The problem: Take the data that follows and retype it word for word.

---------------

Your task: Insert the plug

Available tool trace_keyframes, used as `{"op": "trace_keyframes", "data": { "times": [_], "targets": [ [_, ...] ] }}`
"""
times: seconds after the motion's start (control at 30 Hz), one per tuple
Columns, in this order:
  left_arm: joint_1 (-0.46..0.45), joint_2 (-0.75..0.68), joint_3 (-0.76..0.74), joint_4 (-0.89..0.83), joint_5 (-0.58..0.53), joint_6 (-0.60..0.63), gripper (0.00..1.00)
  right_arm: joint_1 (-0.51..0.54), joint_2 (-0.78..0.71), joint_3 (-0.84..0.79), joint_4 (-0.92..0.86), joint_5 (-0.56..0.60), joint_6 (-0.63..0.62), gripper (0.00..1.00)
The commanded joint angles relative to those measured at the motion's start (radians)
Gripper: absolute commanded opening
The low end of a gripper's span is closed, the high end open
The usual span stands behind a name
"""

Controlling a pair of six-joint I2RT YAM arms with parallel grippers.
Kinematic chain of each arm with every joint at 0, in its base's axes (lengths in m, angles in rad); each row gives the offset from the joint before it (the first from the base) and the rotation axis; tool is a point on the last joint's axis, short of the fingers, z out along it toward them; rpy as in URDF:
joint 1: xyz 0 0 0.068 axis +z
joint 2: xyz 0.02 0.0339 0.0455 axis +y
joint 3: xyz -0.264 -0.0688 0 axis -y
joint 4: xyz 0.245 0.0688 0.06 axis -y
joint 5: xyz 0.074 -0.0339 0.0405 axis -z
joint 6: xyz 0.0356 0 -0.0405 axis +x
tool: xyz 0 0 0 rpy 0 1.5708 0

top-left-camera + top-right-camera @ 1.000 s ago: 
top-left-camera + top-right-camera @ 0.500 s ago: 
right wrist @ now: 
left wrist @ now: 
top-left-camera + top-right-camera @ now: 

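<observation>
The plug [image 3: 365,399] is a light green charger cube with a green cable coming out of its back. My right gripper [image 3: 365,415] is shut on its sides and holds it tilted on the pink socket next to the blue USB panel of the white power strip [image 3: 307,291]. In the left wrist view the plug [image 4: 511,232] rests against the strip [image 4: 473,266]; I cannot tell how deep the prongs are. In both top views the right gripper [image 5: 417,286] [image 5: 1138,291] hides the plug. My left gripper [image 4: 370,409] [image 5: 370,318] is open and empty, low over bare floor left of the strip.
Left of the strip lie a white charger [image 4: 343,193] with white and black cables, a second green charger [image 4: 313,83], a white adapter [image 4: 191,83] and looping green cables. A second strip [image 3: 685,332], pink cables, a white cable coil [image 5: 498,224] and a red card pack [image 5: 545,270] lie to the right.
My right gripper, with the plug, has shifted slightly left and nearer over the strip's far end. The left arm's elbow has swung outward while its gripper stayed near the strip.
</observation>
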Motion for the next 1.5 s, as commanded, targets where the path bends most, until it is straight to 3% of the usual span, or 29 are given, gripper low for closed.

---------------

Your solution:
Your task: Insert the plug

Available tool trace_keyframes, used as `{"op": "trace_keyframes", "data": { "times": [_], "targets": [ [_, ...] ] }}`
"""
times: seconds after the motion's start (control at 30 Hz), one per tuple
Columns, in this order:
  left_arm: joint_1 (-0.46..0.45), joint_2 (-0.75..0.68), joint_3 (-0.76..0.74), joint_4 (-0.89..0.83), joint_5 (-0.58..0.53), joint_6 (-0.60..0.63), gripper (0.00..1.00)
  right_arm: joint_1 (-0.51..0.54), joint_2 (-0.78..0.71), joint_3 (-0.84..0.79), joint_4 (-0.92..0.86), joint_5 (-0.56..0.60), joint_6 (-0.63..0.62), gripper (0.00..1.00)
The commanded joint angles relative to those measured at the motion's start (radians)
Gripper: absolute commanded opening
The low end of a gripper's span is closed, the high end open
The usual span stands behind a name
"""

Controlling a pair of six-joint I2RT YAM arms with parallel grippers.
Kinematic chain of each arm with every joint at 0, in its base's axes (lengths in m, angles in rad); each row gives the offset from the joint before it (the first from the base) and the rotation axis; tool is a point on the last joint's axis, short of the fingers, z out along it toward them; rpy as in URDF:
joint 1: xyz 0 0 0.068 axis +z
joint 2: xyz 0.02 0.0339 0.0455 axis +y
joint 3: xyz -0.264 -0.0688 0 axis -y
joint 4: xyz 0.245 0.0688 0.06 axis -y
joint 5: xyz 0.074 -0.0339 0.0405 axis -z
joint 6: xyz 0.0356 0 -0.0405 axis +x
tool: xyz 0 0 0 rpy 0 1.5708 0

top-left-camera + top-right-camera @ 1.000 s ago: 
top-left-camera + top-right-camera @ 0.500 s ago: 
right wrist @ now: 
left wrist @ now: 
top-left-camera + top-right-camera @ now: 

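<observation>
The plug [image 3: 365,399] is a light green charger cube with a green cable coming out of its back. My right gripper [image 3: 365,415] is shut on its sides and holds it tilted on the pink socket next to the blue USB panel of the white power strip [image 3: 307,291]. In the left wrist view the plug [image 4: 511,232] rests against the strip [image 4: 473,266]; I cannot tell how deep the prongs are. In both top views the right gripper [image 5: 417,286] [image 5: 1138,291] hides the plug. My left gripper [image 4: 370,409] [image 5: 370,318] is open and empty, low over bare floor left of the strip.
Left of the strip lie a white charger [image 4: 343,193] with white and black cables, a second green charger [image 4: 313,83], a white adapter [image 4: 191,83] and looping green cables. A second strip [image 3: 685,332], pink cables, a white cable coil [image 5: 498,224] and a red card pack [image 5: 545,270] lie to the right.
My right gripper, with the plug, has shifted slightly left and nearer over the strip's far end. The left arm's elbow has swung outward while its gripper stayed near the strip.
</observation>
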Motion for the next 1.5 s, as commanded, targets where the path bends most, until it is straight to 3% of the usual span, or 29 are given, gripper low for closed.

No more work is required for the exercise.